• Exercise instructions:
The required output is a copy of each line in the material below that includes "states".
[Supplied records Boundary: Start]
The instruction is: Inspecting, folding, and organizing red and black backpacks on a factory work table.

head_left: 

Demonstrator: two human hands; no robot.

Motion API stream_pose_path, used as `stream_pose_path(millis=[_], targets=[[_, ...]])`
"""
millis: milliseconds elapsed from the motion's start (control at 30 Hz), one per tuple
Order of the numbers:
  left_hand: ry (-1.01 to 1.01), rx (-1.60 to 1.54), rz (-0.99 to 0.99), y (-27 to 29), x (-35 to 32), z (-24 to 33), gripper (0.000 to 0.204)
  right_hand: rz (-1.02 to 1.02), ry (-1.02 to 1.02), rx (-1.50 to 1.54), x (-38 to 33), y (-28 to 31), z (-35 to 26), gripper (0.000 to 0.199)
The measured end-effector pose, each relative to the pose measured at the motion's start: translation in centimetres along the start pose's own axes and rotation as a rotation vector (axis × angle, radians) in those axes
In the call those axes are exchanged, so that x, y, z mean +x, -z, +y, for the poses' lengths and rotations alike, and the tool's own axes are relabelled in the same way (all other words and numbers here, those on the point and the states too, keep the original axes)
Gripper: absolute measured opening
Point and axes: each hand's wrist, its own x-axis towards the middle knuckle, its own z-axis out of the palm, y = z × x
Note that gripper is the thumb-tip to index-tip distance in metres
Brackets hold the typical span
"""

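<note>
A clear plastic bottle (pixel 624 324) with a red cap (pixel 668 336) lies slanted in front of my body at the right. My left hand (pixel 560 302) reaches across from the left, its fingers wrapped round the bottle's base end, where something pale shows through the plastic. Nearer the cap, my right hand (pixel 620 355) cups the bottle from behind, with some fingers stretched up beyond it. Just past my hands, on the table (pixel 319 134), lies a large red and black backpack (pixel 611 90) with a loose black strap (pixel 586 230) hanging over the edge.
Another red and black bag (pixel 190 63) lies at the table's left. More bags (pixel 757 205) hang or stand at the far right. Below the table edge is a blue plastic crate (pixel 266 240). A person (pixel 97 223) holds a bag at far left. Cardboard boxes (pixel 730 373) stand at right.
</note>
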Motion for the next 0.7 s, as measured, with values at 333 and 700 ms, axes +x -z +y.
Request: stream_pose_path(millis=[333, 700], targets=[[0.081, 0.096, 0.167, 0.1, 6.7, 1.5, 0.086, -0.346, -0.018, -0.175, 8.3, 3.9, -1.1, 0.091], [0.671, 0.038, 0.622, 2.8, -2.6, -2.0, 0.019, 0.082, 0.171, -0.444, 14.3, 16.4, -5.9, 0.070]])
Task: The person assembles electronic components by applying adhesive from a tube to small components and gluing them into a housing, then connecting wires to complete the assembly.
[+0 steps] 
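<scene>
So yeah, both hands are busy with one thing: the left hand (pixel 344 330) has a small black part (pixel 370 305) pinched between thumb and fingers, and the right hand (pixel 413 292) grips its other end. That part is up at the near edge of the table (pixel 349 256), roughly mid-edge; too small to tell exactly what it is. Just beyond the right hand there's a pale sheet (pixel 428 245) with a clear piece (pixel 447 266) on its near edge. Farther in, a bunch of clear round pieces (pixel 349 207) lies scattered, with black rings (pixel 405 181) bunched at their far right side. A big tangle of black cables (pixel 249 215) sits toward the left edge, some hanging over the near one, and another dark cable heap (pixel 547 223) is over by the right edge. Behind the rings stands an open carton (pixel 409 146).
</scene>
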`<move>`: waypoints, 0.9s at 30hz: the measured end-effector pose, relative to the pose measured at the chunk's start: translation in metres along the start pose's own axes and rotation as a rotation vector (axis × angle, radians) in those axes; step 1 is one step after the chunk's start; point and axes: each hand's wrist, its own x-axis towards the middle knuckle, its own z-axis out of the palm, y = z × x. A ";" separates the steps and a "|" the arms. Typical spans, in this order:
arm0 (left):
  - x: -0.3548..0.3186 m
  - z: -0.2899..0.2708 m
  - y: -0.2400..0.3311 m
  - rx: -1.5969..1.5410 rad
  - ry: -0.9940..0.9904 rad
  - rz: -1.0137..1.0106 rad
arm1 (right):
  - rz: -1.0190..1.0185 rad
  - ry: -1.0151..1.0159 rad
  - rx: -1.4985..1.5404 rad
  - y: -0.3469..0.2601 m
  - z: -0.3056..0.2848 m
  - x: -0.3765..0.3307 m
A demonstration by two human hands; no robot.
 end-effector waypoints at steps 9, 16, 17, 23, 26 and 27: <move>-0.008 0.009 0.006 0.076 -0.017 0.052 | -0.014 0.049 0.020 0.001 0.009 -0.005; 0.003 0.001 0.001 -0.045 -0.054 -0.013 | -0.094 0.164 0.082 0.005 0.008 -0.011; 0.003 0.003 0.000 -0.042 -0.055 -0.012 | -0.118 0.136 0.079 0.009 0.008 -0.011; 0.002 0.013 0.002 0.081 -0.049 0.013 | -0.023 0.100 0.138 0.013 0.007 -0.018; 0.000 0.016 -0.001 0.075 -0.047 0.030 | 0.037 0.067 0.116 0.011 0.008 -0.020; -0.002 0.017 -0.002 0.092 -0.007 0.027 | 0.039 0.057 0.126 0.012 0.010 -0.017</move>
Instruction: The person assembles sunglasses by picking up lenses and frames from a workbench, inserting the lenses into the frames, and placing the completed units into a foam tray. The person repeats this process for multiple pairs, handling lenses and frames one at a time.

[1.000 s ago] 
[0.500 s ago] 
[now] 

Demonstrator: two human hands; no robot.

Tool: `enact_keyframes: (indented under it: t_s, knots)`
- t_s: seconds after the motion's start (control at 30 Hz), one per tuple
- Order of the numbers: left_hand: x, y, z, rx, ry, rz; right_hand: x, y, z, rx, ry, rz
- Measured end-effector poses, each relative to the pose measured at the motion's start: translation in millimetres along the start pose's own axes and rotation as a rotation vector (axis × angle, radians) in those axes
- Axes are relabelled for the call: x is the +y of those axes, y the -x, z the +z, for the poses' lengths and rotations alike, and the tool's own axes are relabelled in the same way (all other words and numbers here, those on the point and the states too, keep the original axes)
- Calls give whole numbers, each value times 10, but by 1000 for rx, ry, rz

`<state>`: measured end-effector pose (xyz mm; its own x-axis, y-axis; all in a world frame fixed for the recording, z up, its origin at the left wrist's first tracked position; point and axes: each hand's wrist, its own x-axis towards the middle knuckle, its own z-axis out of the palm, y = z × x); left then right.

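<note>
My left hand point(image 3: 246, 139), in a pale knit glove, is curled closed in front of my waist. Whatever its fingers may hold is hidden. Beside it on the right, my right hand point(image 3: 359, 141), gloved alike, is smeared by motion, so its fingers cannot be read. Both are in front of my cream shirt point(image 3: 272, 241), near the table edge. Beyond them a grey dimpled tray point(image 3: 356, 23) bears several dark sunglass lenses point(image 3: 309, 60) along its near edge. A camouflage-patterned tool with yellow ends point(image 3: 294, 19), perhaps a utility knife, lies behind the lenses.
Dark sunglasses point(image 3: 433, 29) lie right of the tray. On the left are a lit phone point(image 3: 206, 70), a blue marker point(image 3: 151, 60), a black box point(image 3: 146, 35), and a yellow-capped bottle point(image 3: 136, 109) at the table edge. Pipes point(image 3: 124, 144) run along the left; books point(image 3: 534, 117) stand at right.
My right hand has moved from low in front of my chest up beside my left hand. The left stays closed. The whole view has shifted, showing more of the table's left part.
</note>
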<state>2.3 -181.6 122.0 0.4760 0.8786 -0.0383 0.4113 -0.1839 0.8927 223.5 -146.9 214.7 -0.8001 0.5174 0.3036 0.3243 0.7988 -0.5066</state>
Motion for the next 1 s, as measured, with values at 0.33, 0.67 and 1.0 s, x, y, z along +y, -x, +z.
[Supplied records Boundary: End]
• Exercise response:
In the call those axes are exchanged, so that x, y, z mean +x, -z, +y, for the poses' lengths and rotations alike, and the tool's own axes are relabelled in the same way (all other words and numbers here, those on the point and the states too, keep the original axes)
- Axes are relabelled for the call: x is the +y of those axes, y the -x, z the +z, for the poses' lengths and rotations alike, and the tool's own axes are relabelled in the same way (all other words and numbers here, those on the point and the states too, keep the original axes)

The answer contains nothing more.